--- Work required ---
Below are entries; copy exactly the lines from the one with "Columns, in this" through the one with "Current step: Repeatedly", both included, and leave out the rest.

--- Data provided ---
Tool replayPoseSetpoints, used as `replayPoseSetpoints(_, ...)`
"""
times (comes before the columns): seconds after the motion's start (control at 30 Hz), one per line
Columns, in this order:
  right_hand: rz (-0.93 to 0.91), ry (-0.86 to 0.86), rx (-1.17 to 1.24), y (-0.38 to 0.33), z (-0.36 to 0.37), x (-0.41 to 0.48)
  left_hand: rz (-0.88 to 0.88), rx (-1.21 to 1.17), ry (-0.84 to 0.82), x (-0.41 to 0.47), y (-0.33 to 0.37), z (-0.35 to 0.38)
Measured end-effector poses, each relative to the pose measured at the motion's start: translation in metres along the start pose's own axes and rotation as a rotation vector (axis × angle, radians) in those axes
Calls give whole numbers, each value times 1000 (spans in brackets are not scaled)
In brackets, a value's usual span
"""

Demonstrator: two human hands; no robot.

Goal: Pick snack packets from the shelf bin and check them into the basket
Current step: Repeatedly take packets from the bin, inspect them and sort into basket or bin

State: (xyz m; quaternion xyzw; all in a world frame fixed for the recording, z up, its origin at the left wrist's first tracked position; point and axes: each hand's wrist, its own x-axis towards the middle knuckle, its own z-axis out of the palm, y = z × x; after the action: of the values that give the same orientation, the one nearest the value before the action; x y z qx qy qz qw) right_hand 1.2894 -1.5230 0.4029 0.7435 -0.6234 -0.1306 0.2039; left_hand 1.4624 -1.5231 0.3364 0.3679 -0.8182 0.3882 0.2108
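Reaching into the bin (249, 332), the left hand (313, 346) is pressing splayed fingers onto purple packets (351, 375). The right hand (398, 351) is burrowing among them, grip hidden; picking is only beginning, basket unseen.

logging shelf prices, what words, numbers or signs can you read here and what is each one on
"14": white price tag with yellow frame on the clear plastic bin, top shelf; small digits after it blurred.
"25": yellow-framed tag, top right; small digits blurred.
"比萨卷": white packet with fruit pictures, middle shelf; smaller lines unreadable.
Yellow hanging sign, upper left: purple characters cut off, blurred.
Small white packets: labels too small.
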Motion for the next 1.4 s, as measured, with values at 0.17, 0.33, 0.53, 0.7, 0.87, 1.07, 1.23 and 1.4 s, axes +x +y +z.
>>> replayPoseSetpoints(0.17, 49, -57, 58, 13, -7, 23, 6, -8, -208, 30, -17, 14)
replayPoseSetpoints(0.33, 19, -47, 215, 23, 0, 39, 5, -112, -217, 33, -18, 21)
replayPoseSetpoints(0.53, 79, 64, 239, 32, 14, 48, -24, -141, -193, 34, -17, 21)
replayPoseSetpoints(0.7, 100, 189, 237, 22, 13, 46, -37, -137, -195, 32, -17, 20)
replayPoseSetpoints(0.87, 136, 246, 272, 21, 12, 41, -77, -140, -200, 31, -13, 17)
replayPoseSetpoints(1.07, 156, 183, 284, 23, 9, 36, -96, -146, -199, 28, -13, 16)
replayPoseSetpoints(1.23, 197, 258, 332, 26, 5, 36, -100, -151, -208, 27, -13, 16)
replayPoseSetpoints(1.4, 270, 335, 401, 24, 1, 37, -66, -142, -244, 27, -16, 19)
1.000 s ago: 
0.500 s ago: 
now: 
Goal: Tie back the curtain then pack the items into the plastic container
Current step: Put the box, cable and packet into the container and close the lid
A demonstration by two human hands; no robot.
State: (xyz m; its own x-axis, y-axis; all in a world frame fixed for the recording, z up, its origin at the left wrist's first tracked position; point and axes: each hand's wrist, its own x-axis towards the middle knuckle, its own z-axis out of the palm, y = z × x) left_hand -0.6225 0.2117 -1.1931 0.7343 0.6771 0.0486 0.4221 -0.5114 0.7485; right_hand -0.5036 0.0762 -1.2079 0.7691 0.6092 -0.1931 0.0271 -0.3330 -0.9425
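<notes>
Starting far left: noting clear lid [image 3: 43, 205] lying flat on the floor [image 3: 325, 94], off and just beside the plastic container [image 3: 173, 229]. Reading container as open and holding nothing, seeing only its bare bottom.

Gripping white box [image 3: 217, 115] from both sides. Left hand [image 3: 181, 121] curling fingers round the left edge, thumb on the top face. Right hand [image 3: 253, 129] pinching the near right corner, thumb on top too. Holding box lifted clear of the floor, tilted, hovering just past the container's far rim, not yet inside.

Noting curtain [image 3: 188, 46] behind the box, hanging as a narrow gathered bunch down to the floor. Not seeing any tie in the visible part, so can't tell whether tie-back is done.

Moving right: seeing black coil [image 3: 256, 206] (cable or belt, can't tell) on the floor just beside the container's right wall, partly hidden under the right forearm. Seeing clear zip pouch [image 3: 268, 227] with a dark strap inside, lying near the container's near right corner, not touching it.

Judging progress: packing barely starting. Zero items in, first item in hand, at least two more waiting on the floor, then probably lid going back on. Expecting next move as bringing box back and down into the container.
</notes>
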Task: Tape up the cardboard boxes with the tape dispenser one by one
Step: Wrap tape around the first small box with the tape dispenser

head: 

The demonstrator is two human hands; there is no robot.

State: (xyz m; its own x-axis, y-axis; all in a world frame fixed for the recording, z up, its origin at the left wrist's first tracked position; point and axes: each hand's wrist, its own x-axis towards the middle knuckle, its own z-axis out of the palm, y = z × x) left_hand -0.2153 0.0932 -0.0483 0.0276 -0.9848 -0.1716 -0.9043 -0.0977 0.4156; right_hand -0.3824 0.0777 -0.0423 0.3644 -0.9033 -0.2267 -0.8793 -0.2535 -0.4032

--- Solution for this problem ---
Columns, in this order:
  right_hand: rz (-0.93 to 0.91), ry (-0.86 to 0.86), rx (-1.17 to 1.24), y (-0.38 to 0.33), z (-0.36 to 0.37), x (-0.41 to 0.48)
  left_hand: rz (-0.88 to 0.88), rx (-1.21 to 1.17), ry (-0.84 to 0.82), x (-0.41 to 0.47), y (-0.33 to 0.37), z (-0.35 to 0.38)
Measured end-effector poses, each relative to the pose measured at the motion's start: translation in metres along the start pose's own axes and rotation as a rotation vector (axis × angle, radians) in those axes
Calls give whole numbers, each value times 1000 (spans in brackets are not scaled)
In brackets, a value's usual span
"""

Demonstrator: two human hands; no robot.

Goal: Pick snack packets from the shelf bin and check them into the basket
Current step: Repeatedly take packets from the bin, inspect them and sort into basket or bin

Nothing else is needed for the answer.